◆ **Exercise details**: Which lines of the data contain the string "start"? Copy every one.

====== Dataset excerpt

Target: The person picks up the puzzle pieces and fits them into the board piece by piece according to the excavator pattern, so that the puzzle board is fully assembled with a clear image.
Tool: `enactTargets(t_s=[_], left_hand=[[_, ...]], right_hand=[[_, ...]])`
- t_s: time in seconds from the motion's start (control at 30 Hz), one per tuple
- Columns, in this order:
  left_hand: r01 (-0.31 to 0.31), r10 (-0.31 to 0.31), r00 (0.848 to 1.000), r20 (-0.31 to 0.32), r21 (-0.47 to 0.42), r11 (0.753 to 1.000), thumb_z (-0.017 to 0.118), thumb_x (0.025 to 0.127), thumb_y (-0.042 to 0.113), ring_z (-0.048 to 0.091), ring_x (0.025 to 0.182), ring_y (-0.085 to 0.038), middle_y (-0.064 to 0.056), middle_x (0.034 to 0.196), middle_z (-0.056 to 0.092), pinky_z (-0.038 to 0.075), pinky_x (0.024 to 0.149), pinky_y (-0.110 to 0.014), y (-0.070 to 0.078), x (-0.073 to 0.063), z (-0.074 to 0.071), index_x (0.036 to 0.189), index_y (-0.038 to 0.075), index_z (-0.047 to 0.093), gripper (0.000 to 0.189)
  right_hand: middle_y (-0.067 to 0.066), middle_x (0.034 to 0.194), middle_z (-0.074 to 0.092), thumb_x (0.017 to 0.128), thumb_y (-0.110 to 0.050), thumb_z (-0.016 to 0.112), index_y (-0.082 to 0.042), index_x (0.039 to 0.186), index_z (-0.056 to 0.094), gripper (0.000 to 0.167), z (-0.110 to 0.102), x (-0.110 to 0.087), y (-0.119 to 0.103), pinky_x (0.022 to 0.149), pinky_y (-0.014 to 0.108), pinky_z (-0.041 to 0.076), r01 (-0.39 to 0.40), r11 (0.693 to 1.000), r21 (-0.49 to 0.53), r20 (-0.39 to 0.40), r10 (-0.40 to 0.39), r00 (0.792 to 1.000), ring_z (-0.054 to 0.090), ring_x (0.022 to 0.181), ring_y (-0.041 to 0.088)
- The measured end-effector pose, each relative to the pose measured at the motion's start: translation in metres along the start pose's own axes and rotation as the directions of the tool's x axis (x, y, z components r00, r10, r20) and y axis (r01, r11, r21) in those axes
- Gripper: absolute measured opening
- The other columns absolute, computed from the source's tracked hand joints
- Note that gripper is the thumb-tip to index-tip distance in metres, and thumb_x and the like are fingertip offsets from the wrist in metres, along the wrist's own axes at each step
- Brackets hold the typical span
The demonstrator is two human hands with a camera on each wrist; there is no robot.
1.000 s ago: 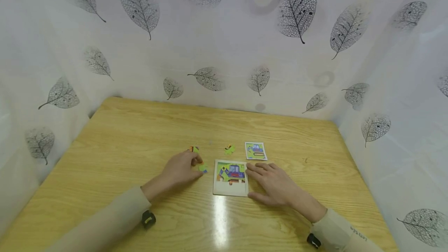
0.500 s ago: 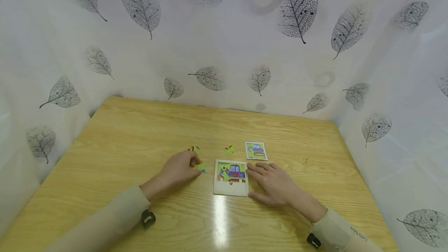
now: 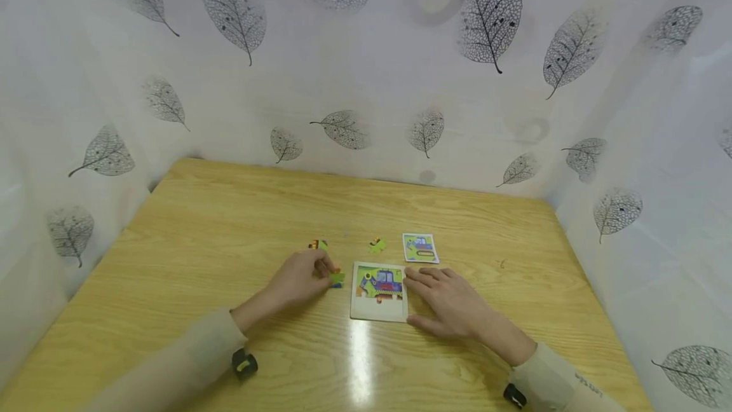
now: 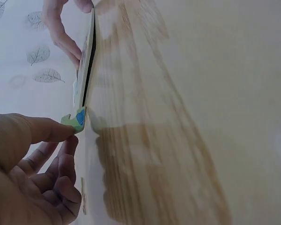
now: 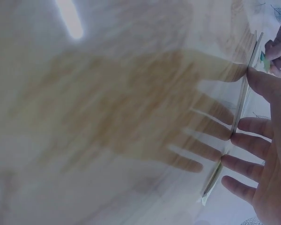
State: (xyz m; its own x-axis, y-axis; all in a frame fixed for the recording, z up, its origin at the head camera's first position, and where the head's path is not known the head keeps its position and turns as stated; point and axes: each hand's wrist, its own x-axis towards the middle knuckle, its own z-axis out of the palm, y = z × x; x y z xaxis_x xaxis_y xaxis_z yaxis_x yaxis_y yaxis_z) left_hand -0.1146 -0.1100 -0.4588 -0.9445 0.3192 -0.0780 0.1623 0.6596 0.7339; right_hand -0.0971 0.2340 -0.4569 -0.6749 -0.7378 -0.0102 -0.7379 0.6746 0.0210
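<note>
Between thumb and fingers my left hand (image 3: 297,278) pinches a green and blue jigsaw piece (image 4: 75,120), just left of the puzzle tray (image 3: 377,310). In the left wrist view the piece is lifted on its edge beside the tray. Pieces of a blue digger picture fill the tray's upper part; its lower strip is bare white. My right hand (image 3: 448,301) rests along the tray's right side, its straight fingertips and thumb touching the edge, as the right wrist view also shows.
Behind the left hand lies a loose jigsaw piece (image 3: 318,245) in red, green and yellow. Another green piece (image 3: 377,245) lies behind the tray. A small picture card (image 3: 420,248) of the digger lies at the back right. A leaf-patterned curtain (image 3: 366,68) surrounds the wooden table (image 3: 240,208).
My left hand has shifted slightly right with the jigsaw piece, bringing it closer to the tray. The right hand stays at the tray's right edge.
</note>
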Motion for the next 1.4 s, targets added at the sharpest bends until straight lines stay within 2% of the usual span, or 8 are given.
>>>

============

◆ **Task response**:
- t_s: time in seconds from the motion's start (control at 30 Hz), one per tuple
- The measured end-effector pose, each relative to the pose measured at the motion's start: translation in metres along the start pose's own axes and rotation as the directions of the tool's x axis (x, y, z components r00, r10, r20) and y axis (r01, r11, r21) in those axes

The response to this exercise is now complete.